Which lines run from the one containing "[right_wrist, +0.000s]" through the end of the material? Reproduce them exactly.

.....

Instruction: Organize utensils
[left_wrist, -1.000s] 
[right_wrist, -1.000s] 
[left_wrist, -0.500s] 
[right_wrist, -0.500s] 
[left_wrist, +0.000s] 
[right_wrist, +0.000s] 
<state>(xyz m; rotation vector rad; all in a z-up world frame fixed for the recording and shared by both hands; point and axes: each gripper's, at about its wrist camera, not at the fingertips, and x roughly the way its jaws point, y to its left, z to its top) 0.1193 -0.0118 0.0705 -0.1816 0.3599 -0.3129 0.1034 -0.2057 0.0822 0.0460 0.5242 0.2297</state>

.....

• Written response:
[right_wrist, +0.000s] 
<state>(xyz m; rotation vector rad; all in a z-up world frame fixed for the recording and shared by both hands; point and axes: each gripper's, at about its wrist camera, not at the fingertips, and x roughly the way its jaws point, y to its left, z to its top) 0.1193 -0.0118 0.0705 -0.1816 0.3599 -0.3129 0.1034 -0.2057 0.0822 0.0460 0.5242 0.2297</state>

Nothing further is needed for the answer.